WORK REQUEST> Print every record word for word.

:: THE RECORDS ::

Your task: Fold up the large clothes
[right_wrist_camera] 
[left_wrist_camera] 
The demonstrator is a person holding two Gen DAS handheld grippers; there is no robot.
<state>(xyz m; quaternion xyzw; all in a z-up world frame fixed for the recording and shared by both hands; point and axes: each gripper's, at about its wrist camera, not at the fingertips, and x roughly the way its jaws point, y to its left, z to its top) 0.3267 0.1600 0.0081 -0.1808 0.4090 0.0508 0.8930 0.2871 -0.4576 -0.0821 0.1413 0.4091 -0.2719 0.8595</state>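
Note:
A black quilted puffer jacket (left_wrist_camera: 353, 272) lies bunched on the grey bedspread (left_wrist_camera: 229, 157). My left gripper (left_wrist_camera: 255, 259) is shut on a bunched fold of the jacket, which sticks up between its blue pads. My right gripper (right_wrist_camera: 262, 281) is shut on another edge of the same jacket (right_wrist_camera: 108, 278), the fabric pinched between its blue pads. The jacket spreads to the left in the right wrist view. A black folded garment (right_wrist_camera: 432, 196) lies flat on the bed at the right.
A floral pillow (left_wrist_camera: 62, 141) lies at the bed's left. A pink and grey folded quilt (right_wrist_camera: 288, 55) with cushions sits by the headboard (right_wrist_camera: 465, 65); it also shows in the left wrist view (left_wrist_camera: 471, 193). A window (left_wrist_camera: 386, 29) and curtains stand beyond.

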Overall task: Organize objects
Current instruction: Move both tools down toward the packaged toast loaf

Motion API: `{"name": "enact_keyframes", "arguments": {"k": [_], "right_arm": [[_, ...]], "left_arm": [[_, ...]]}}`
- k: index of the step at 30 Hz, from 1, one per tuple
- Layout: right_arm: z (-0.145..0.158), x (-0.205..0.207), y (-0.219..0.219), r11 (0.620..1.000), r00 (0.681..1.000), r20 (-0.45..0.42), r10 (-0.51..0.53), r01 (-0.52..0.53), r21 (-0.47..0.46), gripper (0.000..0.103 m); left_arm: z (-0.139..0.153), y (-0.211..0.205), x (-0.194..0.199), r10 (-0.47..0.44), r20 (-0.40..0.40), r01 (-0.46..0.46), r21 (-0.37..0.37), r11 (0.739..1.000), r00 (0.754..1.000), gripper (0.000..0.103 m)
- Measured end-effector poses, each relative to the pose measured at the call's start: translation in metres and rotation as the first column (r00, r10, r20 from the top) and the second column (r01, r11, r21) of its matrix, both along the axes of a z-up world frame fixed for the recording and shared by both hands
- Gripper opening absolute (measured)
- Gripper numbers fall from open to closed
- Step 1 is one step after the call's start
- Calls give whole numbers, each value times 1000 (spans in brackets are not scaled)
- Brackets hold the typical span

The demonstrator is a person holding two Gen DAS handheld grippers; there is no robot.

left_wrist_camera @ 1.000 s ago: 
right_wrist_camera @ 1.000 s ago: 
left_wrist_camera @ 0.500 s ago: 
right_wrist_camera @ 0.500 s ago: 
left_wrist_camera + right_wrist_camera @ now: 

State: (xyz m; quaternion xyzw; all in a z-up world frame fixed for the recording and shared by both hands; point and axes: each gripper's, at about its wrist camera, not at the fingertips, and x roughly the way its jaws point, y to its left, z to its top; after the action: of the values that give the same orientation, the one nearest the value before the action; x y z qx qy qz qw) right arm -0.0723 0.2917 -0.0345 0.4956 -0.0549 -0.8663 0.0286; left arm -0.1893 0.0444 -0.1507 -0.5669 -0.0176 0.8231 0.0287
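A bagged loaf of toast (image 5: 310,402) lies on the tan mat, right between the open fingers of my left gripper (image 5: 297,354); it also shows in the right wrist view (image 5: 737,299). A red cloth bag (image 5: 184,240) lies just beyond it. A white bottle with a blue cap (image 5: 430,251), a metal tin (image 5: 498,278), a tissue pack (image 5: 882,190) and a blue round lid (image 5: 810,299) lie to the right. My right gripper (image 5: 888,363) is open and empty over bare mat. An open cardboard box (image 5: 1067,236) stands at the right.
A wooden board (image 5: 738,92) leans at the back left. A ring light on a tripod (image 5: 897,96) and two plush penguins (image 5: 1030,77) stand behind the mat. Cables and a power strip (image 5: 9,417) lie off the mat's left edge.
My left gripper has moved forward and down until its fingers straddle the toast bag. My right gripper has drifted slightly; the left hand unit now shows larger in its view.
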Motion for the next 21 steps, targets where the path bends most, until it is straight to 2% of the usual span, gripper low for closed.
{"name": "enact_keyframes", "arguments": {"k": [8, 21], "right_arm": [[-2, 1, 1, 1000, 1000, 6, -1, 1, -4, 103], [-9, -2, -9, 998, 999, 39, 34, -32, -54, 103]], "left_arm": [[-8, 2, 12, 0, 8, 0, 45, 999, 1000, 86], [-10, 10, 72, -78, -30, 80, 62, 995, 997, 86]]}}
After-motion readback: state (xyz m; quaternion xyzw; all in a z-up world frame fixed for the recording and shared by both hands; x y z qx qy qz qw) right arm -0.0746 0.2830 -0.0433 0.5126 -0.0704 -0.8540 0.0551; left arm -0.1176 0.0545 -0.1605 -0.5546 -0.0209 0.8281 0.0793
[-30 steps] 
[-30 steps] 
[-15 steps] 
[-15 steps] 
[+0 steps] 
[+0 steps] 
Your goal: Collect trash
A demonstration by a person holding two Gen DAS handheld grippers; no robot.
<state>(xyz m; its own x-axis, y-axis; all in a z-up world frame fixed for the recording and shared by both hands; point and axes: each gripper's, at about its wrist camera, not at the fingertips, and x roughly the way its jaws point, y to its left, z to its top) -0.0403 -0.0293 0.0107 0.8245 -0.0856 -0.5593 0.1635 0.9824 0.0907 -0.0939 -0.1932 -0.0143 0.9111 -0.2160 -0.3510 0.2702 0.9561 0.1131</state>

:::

SOLVED EXERCISE>
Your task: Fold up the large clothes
[right_wrist_camera] 
[left_wrist_camera] 
The demonstrator is a person holding two Gen DAS handheld grippers; there is no robot.
<state>(xyz m; quaternion xyzw; all in a z-up world frame fixed for the recording and shared by both hands; point and axes: each gripper's, at about its wrist camera, not at the fingertips, and x roughly the way its jaws point, y to its left, z to its top) 0.3267 0.1600 0.0081 -0.1808 0.4090 0.0508 0.8930 0.2871 -0.4576 -0.0821 0.1413 0.4091 -0.2719 0.8595</state>
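Note:
A black quilted puffer jacket (left_wrist_camera: 353, 272) lies bunched on the grey bedspread (left_wrist_camera: 229, 157). My left gripper (left_wrist_camera: 255, 259) is shut on a bunched fold of the jacket, which sticks up between its blue pads. My right gripper (right_wrist_camera: 262, 281) is shut on another edge of the same jacket (right_wrist_camera: 108, 278), the fabric pinched between its blue pads. The jacket spreads to the left in the right wrist view. A black folded garment (right_wrist_camera: 432, 196) lies flat on the bed at the right.
A floral pillow (left_wrist_camera: 62, 141) lies at the bed's left. A pink and grey folded quilt (right_wrist_camera: 288, 55) with cushions sits by the headboard (right_wrist_camera: 465, 65); it also shows in the left wrist view (left_wrist_camera: 471, 193). A window (left_wrist_camera: 386, 29) and curtains stand beyond.
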
Overall task: Organize objects
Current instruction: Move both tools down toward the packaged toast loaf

Motion API: `{"name": "enact_keyframes", "arguments": {"k": [_], "right_arm": [[_, ...]], "left_arm": [[_, ...]]}}`
- k: index of the step at 30 Hz, from 1, one per tuple
- Layout: right_arm: z (-0.145..0.158), x (-0.205..0.207), y (-0.219..0.219), r11 (0.620..1.000), r00 (0.681..1.000), r20 (-0.45..0.42), r10 (-0.51..0.53), r01 (-0.52..0.53), r21 (-0.47..0.46), gripper (0.000..0.103 m); left_arm: z (-0.139..0.153), y (-0.211..0.205), x (-0.194..0.199), r10 (-0.47..0.44), r20 (-0.40..0.40), r01 (-0.46..0.46), r21 (-0.37..0.37), r11 (0.739..1.000), r00 (0.754..1.000), gripper (0.000..0.103 m)
- Measured end-effector poses, each relative to the pose measured at the call's start: translation in metres and rotation as the first column (r00, r10, r20 from the top) and the second column (r01, r11, r21) of its matrix, both along the axes of a z-up world frame fixed for the recording and shared by both hands
- Gripper opening absolute (measured)
- Gripper numbers fall from open to closed
- Step 1 is one step after the call's start
- Calls give whole numbers, each value times 1000 (spans in brackets are not scaled)
- Brackets hold the typical span

The demonstrator is a person holding two Gen DAS handheld grippers; there is no robot.

left_wrist_camera @ 1.000 s ago: 
right_wrist_camera @ 1.000 s ago: 
left_wrist_camera @ 0.500 s ago: 
right_wrist_camera @ 0.500 s ago: 
left_wrist_camera + right_wrist_camera @ now: 

State: (xyz m; quaternion xyzw; all in a z-up world frame fixed for the recording and shared by both hands; point and axes: each gripper's, at about its wrist camera, not at the fingertips, and x roughly the way its jaws point, y to its left, z to its top; after the action: of the values that give the same orientation, the one nearest the value before the action; x y z qx qy qz qw) right arm -0.0723 0.2917 -0.0345 0.4956 -0.0549 -0.8663 0.0286; left arm -0.1893 0.0444 -0.1507 -0.5669 -0.0176 0.8231 0.0287
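A bagged loaf of toast (image 5: 310,402) lies on the tan mat, right between the open fingers of my left gripper (image 5: 297,354); it also shows in the right wrist view (image 5: 737,299). A red cloth bag (image 5: 184,240) lies just beyond it. A white bottle with a blue cap (image 5: 430,251), a metal tin (image 5: 498,278), a tissue pack (image 5: 882,190) and a blue round lid (image 5: 810,299) lie to the right. My right gripper (image 5: 888,363) is open and empty over bare mat. An open cardboard box (image 5: 1067,236) stands at the right.
A wooden board (image 5: 738,92) leans at the back left. A ring light on a tripod (image 5: 897,96) and two plush penguins (image 5: 1030,77) stand behind the mat. Cables and a power strip (image 5: 9,417) lie off the mat's left edge.
My left gripper has moved forward and down until its fingers straddle the toast bag. My right gripper has drifted slightly; the left hand unit now shows larger in its view.
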Motion for the next 21 steps, targets where the path bends most, until it is straight to 2% of the usual span, gripper low for closed.
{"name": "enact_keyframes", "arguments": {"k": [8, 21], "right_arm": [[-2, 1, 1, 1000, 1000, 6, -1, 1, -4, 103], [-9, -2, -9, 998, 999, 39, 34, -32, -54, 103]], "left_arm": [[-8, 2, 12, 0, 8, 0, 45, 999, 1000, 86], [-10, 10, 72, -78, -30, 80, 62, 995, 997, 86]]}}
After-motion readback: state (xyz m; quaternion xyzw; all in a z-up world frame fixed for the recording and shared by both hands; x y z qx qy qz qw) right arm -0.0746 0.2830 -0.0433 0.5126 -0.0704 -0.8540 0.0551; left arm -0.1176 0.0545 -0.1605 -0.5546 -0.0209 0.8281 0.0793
[-30 steps] 
[-30 steps] 
[-15 steps] 
[-15 steps] 
[+0 steps] 
[+0 steps] 
Your goal: Collect trash
A demonstration by a person holding two Gen DAS handheld grippers; no robot.
<state>(xyz m; its own x-axis, y-axis; all in a z-up world frame fixed for the recording and shared by both hands; point and axes: each gripper's, at about its wrist camera, not at the fingertips, and x roughly the way its jaws point, y to its left, z to its top) -0.0403 -0.0293 0.0107 0.8245 -0.0856 -0.5593 0.1635 0.9824 0.0907 -0.0939 -0.1932 -0.0143 0.9111 -0.2160 -0.3510 0.2702 0.9561 0.1131</state>

Here the answer is complete.